Today marks the end of our third week in this gratuitous exercise of self-discipline, rigorous workout routines and stuffing food down our throats countless times a day. Be that as it may, we’re actually only a quarter of the way through! Ah, the beauty of the P90X fitness system.
This week, we begin to shift our focus to recovery and abs; our usual Chest & Back, Plyometrics (jump training) and other high-intensity routines take a backseat. Instead, we’ll be engaging in plenty of yoga, stretching and the occasional cat-pleasing martial arts display (see Fraser below). Our Playboy.com editors have been working fairly hard the last three weeks, ridding ourselves of superfluous fat, toning our cores and eating like ravenous piranha, so this so-called down time will be a nice break before we step it up to the training phase next week.
While P90X is challenging, it definitely can be considered a life-changer in the pursuit of getting healthy.
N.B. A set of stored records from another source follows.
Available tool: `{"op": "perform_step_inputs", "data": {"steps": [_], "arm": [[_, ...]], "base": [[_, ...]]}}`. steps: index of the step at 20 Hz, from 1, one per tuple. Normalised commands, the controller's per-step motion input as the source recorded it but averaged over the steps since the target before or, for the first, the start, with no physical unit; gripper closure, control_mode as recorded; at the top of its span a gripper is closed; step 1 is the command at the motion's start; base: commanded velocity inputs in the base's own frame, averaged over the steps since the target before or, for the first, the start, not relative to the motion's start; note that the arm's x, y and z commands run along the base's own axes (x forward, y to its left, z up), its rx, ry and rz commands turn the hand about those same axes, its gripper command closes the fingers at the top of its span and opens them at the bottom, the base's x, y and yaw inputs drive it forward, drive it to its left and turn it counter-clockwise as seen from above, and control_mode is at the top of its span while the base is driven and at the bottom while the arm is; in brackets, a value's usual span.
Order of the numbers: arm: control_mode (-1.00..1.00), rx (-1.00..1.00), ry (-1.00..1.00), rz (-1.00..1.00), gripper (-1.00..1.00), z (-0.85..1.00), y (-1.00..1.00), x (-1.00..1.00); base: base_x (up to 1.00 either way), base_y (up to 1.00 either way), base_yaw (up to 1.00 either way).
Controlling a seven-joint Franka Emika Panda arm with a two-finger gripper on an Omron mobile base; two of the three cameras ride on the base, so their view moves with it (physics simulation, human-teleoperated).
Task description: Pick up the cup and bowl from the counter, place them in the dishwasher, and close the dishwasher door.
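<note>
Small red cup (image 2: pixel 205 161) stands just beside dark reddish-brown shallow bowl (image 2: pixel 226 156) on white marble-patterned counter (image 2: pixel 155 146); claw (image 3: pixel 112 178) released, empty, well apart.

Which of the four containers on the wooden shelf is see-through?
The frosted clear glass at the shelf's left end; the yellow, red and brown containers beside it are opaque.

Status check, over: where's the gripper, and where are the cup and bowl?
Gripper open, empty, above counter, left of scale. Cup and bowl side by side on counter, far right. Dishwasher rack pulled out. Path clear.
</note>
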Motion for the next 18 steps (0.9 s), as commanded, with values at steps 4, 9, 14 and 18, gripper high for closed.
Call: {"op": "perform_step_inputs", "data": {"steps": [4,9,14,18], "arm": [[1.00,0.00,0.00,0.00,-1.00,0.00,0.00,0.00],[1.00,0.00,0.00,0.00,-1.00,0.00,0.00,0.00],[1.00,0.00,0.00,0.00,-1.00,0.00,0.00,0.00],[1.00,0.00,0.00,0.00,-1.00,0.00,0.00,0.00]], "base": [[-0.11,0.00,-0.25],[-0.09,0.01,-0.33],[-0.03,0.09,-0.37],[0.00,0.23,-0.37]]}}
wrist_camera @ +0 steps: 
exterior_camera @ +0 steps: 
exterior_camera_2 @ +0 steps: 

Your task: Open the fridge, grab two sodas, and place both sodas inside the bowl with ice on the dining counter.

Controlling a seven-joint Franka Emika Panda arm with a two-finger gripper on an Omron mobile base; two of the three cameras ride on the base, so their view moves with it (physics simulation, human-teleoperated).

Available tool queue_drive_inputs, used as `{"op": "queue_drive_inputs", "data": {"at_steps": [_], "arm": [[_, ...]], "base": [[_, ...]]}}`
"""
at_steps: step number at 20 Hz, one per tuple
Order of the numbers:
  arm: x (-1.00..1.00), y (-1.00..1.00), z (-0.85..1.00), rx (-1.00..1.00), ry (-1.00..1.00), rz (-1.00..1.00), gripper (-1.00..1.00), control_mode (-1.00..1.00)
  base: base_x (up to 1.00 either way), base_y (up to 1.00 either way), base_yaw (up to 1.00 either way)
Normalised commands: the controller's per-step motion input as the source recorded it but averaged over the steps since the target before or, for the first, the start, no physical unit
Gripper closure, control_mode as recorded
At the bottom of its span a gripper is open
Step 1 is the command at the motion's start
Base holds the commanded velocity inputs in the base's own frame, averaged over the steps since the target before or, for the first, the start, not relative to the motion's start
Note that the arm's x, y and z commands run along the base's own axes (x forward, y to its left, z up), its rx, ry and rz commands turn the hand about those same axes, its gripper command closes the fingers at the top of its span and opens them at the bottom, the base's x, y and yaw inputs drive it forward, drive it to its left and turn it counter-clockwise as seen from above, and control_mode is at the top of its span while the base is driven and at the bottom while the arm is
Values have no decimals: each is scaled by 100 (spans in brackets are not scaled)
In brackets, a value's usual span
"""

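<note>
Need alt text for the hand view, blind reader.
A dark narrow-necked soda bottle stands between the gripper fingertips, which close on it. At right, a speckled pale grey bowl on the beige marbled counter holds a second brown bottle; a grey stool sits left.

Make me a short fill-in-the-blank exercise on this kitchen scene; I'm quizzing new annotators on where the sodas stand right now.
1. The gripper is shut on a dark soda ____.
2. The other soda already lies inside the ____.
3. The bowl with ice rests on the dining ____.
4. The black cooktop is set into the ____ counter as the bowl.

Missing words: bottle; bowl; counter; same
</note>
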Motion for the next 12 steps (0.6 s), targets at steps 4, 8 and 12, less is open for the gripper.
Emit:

At the moment, there’s not one dominant factor that’s holding the team back, but you can see an energy drop throughout the group as the day goes on. Hopefully by the time we do our next check in, we will all be top of our game.
Here continues Playboy.com’s Death March to Fitness Glory!
Benefits: While doing this program I’ve come to the conclusion that despite the fact that I’ve resigned myself to a life of scheduled eating, I in fact am enjoying workouts and the self-perceived larger guns I seem to be sporting these days. Whether or not it’s a fantasy my mind has created to stop me from looking in the mirror about a dozen times per day, it’s a nice gesture after the excruciatingly sore muscles that make an appearance after each session.
Failures: No matter how hard I endeavor to work out in the morning, it just never seems to materialize outside my pillow.
Diet: I despise yolk-less eggs, not-so-secretly enjoy turkey bacon, but have found solace in an occasional toasted hot dog or burger. (Chicken, of course.)
Results: I recently decided to take up the company running club and have found that Plyometrics does have a use beyond unfair military-style torture.
Benefits: On a positive note, I’m able to do push-ups now, which aids greatly when peeling myself off the floor after Plyometrics. Weight has dropped but I’m convinced that it’s more from tear loss than fat loss.
Failures: This past week has been a whirlwind of restaurants and bars: one giant buttered bread basket of failure. I loved every minute of it.
Diet: Up until this point it was all protein shakes and egg whites. My natural instinct for gastronomical eats waned and I started craving surprising things, like vegetables. My id, realizing something was amiss, decided that couldn’t go on for too long.
Results: My resolve to win my colleagues’ money has weakened in the last seven days. But my ability to rationalize anything has strengthened, especially when it pertains to missing a workout or why a bottle of wine is a fair carbohydrate trade.